- **Work instructions**
Scan the records and identify every line in which the string "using" occurs, then return those lines.

Stored items:
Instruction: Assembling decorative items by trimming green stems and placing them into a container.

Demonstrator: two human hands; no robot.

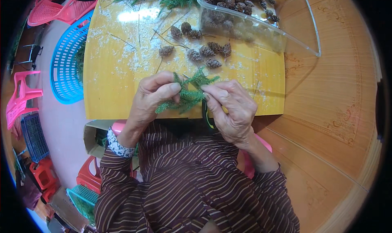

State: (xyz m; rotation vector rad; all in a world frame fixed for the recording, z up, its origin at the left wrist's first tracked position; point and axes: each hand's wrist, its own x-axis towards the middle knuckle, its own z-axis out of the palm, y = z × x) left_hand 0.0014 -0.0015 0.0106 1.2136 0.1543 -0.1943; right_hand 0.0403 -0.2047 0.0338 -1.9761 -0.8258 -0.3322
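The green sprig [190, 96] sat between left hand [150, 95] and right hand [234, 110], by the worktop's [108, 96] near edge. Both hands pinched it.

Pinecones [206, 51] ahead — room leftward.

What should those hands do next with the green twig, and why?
Maybe a little twist with the right hand while the left hand steadies the sprig: both pinch it, and the nearby cones lie loose on the table.
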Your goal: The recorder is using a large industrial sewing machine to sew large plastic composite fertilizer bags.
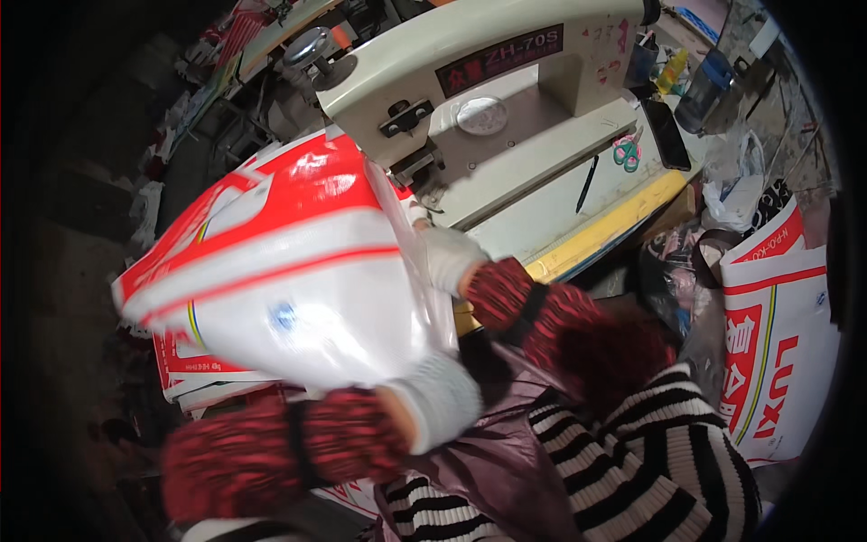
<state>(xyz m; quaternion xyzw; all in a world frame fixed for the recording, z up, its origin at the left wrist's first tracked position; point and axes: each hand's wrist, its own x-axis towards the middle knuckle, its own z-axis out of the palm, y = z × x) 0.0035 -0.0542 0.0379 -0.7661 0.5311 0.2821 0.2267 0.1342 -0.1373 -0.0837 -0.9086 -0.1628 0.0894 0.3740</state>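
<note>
A large white and red plastic sack [298, 262] is stretched out on the left, its far edge up at the head of a cream industrial sewing machine [515, 77]. My right hand [449, 259], in a white glove, is closed on the sack's right edge just below the needle area; its fingertips are partly hidden. Lower down, my left hand [440, 400], also gloved, is curled against the sack's near edge, with its fingers mostly out of sight. Both forearms wear red and black sleeves with dark bands.
Scissors [627, 154], a black pen [588, 184] and a phone [665, 134] lie on the machine bed. A dark bottle [704, 92] stands beyond them. Another printed sack [777, 348] stands at right. More sacks [212, 361] lie below the stretched one.
</note>
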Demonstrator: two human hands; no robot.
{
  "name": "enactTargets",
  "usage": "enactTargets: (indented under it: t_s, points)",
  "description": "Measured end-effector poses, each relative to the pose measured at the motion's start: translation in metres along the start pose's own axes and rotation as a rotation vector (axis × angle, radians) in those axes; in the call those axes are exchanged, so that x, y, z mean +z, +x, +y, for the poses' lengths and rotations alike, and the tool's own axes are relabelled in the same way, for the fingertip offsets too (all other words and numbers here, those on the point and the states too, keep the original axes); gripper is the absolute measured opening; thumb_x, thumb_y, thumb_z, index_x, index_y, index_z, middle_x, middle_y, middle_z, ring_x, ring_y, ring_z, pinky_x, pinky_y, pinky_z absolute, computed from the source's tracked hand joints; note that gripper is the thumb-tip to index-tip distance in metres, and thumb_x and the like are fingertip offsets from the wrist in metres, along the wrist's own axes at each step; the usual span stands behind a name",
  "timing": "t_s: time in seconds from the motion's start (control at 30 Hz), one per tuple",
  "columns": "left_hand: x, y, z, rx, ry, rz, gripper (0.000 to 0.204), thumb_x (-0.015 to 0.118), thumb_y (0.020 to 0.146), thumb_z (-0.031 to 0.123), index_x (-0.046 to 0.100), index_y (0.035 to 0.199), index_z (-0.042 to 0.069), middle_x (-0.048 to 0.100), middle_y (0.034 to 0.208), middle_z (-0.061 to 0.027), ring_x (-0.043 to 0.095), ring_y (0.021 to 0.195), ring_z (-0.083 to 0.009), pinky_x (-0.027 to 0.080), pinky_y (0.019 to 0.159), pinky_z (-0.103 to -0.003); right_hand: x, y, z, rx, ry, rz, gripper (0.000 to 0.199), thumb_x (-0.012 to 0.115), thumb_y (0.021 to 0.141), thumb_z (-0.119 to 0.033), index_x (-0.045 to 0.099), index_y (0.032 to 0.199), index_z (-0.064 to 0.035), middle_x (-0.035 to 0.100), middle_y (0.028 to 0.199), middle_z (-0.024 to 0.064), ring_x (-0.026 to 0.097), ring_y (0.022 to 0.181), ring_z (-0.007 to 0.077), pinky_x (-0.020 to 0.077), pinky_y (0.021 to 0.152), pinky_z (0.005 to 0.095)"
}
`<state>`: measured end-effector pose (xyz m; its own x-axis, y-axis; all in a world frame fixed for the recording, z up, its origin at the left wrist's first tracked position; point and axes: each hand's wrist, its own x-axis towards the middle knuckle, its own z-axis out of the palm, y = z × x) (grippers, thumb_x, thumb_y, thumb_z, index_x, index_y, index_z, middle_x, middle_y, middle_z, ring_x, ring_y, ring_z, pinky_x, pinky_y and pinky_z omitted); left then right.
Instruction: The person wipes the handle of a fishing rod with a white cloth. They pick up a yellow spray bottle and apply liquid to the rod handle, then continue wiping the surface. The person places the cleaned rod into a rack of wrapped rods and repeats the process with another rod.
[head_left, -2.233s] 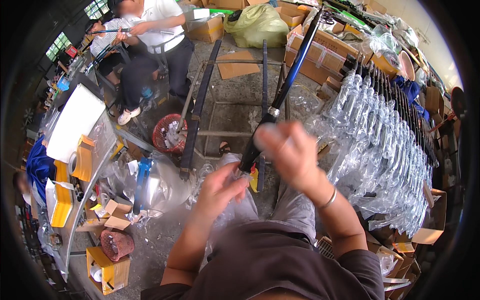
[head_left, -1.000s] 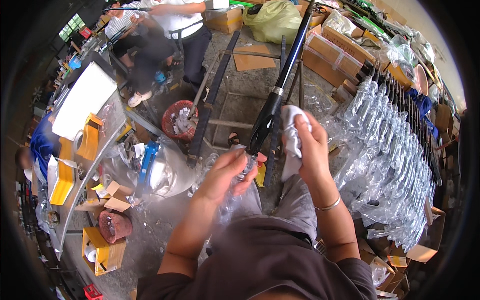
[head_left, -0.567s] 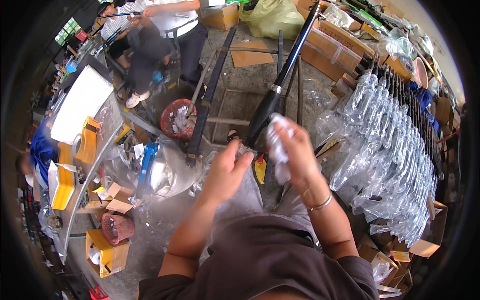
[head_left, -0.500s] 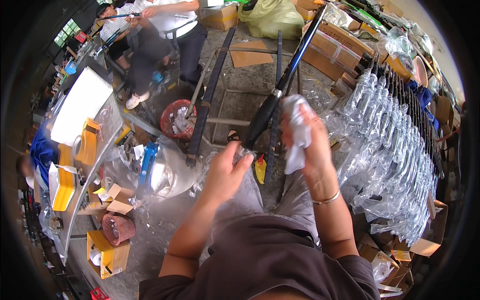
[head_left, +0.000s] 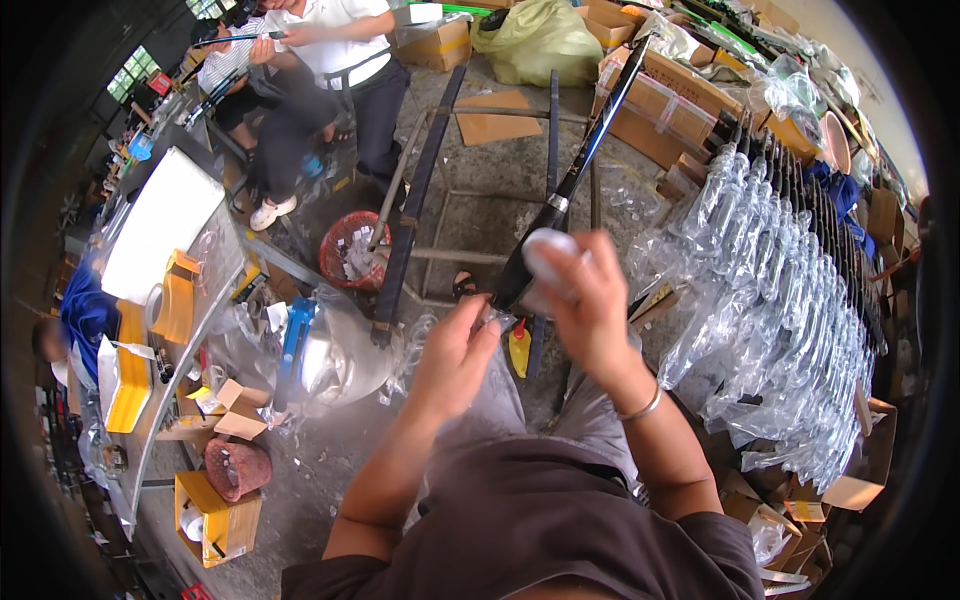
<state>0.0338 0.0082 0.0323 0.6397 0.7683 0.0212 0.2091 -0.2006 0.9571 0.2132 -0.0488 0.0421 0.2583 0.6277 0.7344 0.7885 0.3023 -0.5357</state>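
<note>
A fishing rod with a thick black handle and a glossy blue-black shaft slants up and away in front of me. My left hand is closed round its near butt end, where some clear plastic shows between the fingers. Over the handle, my right hand is closed on a white cloth; both are smeared by motion. The cloth overlaps the handle, and I cannot tell whether it touches. A yellow bottle with a red tip is just beyond my knees.
A metal frame with dark padded bars stands ahead. Many plastic-wrapped rods lean at right. A red basket of scraps and a plastic sack are left, beside a cluttered table. Two people work at the far left.
My right hand and the cloth have moved left, from beside the handle to over it. My left hand keeps its hold on the butt end.
</note>
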Motion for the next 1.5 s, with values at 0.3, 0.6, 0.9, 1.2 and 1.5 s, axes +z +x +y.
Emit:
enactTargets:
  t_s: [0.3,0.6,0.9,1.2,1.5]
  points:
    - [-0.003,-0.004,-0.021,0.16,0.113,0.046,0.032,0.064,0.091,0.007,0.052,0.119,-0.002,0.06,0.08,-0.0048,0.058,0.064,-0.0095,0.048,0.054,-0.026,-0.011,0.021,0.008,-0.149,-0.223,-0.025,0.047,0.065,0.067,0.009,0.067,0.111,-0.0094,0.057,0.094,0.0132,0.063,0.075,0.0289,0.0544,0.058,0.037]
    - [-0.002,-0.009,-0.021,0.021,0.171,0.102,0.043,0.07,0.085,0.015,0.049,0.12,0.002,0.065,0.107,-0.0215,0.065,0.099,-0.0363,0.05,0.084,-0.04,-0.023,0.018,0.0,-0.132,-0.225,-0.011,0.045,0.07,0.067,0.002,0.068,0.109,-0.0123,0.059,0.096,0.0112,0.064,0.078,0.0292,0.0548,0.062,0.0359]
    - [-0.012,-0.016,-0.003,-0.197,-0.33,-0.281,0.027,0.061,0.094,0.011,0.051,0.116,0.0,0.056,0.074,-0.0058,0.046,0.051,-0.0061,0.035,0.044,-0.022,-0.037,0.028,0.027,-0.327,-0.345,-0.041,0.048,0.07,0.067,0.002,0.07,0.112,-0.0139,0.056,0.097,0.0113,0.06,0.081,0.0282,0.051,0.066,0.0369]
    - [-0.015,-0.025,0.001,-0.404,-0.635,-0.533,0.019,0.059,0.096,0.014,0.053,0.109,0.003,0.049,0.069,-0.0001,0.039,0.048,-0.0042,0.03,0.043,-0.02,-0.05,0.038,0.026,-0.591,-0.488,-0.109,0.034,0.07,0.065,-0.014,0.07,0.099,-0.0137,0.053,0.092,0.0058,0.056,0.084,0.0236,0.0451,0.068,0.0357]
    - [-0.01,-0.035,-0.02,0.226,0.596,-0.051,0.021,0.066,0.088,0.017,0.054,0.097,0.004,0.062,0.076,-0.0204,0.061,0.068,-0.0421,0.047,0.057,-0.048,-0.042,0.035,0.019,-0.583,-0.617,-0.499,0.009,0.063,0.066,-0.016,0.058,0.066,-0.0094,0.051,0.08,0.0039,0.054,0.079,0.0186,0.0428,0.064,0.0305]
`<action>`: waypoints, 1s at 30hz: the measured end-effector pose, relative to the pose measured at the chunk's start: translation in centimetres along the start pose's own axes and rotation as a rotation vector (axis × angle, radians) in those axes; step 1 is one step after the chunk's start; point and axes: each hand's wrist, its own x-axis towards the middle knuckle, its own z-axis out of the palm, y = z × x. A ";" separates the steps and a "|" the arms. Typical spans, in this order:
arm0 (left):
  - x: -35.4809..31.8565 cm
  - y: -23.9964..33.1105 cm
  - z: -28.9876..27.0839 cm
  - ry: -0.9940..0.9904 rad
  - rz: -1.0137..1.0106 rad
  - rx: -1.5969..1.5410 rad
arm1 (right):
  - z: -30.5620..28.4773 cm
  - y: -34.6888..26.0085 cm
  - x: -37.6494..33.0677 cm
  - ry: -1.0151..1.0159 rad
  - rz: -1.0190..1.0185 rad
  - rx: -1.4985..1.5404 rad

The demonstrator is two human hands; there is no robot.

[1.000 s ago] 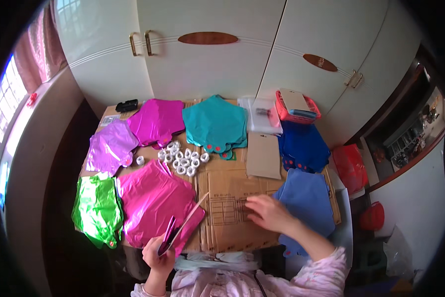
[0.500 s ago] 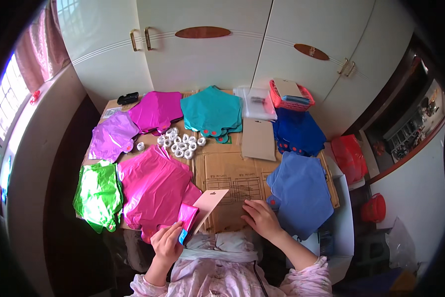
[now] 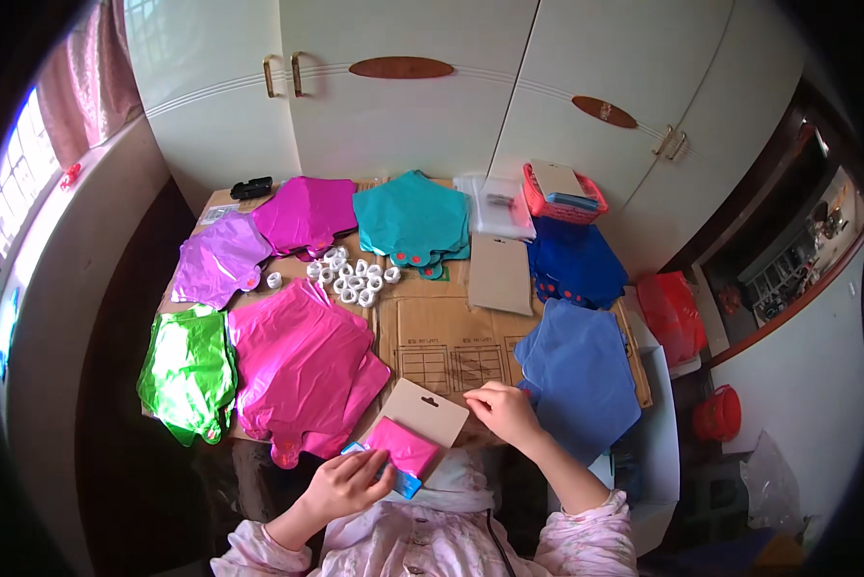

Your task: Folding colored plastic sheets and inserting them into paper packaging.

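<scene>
While a folded pink balloon on a brown backing card [image 3: 414, 433] sits at the table's [image 3: 451, 332] near edge, the left hand [image 3: 347, 484] pinches its lower end and the right hand [image 3: 505, 413] pinches its upper right corner. Beside it lie a pink foil balloon [image 3: 302, 365] and a blue foil balloon [image 3: 578, 370].

I see a pale pink long-sleeved cotton top [image 3: 432, 539] at 6 o'clock, printed with a small, faint floral pattern. A dark placket line runs down its front, with small round buttons beside it. Loose sleeves cover both forearms to the wrists. The bare left hand [image 3: 347, 484] and bare right hand [image 3: 505, 412] carry no gloves; I cannot make out any rings.
</scene>
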 end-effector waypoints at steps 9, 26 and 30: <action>1.5 0.4 0.4 -0.111 0.139 -0.030 | 2.0 -2.1 1.2 0.149 -0.187 -0.325; 2.8 0.6 0.7 -0.173 0.120 0.052 | 0.5 -3.1 0.3 -0.070 -0.358 -0.679; 2.9 0.7 2.6 -0.127 0.122 0.090 | 1.5 -3.0 -0.1 -0.079 -0.327 -0.483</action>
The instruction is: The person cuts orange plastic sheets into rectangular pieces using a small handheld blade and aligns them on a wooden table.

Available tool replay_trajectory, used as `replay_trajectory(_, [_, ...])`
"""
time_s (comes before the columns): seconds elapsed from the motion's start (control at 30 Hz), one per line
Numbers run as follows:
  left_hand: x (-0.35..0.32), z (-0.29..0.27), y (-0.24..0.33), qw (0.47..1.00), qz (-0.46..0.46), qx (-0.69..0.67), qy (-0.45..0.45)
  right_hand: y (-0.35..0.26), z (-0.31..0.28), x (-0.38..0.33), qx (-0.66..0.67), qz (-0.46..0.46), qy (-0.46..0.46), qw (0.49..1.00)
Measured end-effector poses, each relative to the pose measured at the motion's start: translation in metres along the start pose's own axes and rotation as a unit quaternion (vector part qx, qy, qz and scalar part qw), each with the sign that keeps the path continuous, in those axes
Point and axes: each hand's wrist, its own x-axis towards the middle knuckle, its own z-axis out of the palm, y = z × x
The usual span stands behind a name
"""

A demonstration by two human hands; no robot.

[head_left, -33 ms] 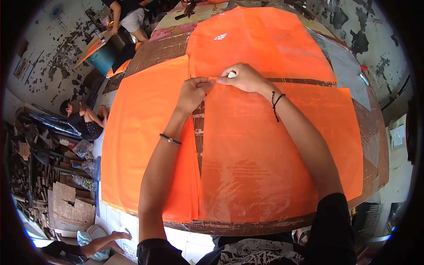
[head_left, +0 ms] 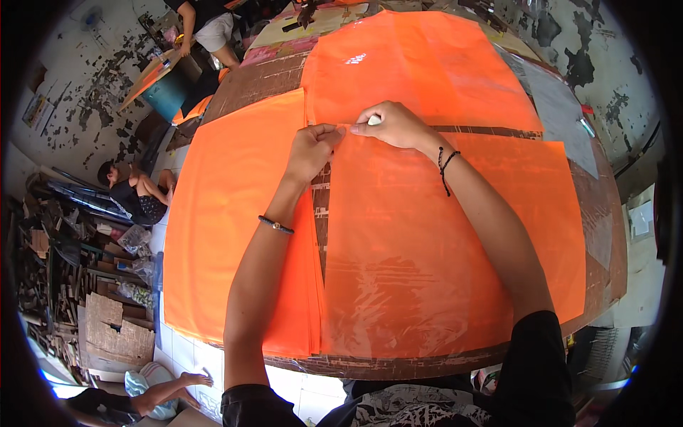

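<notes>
Left grip [head_left: 311,151] and right grip [head_left: 398,127] pinch the far-left corner of a glossy orange sheet [head_left: 405,242] spread on the bench [head_left: 260,85]; likely light, limp and slippery (probably crease-prone), it suits holding by 2 corners.

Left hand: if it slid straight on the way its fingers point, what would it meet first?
Probably the right hand, whose fingertips face the left hand near a far corner of the shiny orange sheet. Exact depth is hard to judge from this one view.
</notes>
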Motion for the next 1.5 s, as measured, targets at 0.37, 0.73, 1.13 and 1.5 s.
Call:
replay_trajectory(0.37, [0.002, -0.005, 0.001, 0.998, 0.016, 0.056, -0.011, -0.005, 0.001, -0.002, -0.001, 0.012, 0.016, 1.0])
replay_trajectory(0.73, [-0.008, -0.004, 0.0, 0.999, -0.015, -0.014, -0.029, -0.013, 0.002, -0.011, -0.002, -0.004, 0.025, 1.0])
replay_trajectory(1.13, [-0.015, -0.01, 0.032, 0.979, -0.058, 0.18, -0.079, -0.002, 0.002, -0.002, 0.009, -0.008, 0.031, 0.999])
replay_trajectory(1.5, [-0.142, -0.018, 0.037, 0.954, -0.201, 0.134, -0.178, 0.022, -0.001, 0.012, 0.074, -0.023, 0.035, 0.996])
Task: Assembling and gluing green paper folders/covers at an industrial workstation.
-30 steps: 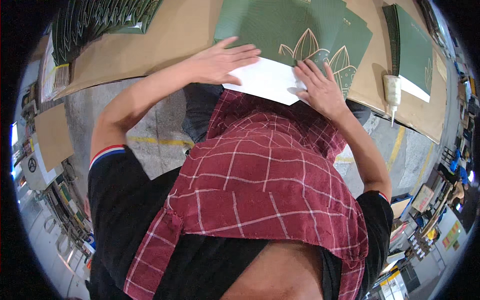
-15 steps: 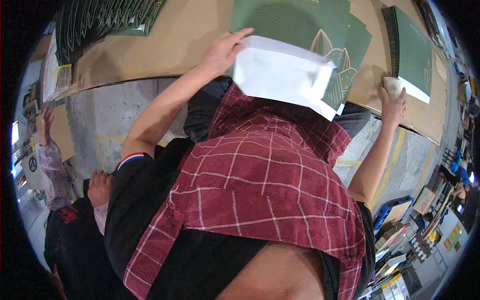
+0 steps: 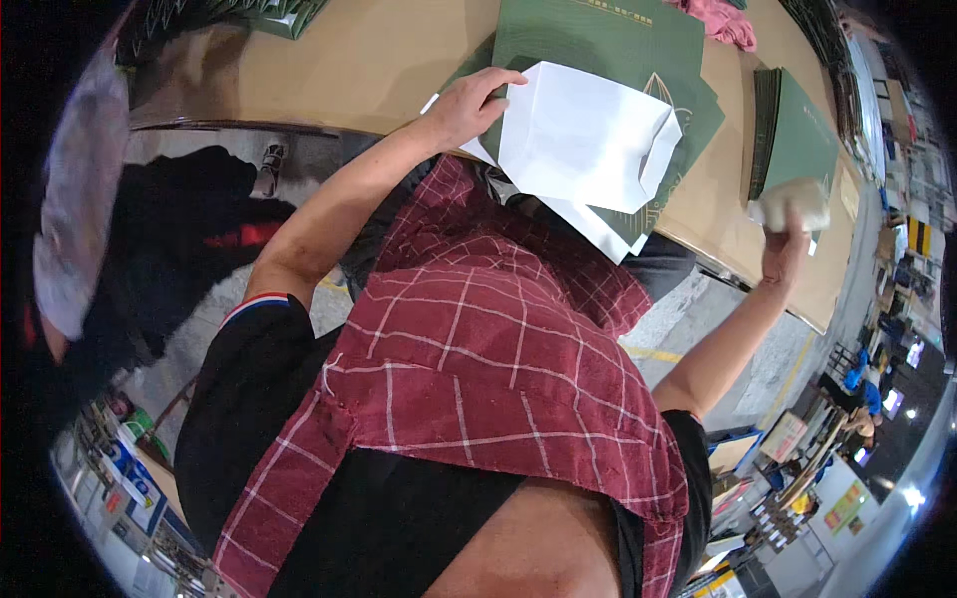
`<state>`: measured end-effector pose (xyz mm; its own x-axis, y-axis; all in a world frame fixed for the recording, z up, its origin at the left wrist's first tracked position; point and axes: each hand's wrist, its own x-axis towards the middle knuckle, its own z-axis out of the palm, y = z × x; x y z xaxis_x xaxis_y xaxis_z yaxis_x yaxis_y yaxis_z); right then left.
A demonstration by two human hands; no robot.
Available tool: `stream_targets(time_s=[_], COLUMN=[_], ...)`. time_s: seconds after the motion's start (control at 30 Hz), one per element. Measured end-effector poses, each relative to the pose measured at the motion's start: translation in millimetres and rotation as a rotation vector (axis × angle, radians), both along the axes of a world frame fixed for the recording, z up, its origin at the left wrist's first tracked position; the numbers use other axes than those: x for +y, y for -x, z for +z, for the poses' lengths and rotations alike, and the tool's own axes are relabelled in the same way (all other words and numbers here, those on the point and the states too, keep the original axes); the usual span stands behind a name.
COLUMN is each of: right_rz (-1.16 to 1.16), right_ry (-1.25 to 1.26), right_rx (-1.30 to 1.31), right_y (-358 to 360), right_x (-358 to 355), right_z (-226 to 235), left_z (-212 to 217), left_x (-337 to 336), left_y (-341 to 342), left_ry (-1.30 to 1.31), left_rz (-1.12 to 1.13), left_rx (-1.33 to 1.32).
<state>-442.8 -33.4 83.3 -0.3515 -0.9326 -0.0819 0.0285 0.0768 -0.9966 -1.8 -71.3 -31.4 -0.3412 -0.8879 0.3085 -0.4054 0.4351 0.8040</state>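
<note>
In front of me a green paper bag (image 3: 568, 45) with gold line drawings lies flat on a pile of similar green pieces. Its white inner bottom (image 3: 578, 130) is folded out toward me, with flaps at the right and near side. My left hand (image 3: 467, 112) grips the left edge of that white part, index finger over the top. At the right, my right hand (image 3: 788, 234) is closed around a pale, rounded block (image 3: 795, 205), smeared by motion. It hovers near the front end of another green stack (image 3: 797, 140); whether they touch, I cannot tell.
The brown tabletop (image 3: 389, 70) ends in front of my lap. More folded green bags (image 3: 279, 15) stand at the far left, and a pink cloth (image 3: 723, 22) lies at the back. A person in dark clothes (image 3: 199, 229) is close on my left.
My view has shifted. The white bottom lies flatter, and my left hand still grips its edge. My right hand with the pale block has moved slightly nearer me. The person at left has moved.
</note>
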Motion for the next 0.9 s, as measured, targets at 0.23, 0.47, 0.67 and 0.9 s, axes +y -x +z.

- **The completed task**
Your goal: The recorder is using a large industrial sewing machine to sew large plastic composite fertilizer bags.
The instruction is: The person cuts orange plastic sheets into rectangular pieces using a small handheld blade and aligns them on a wooden table.

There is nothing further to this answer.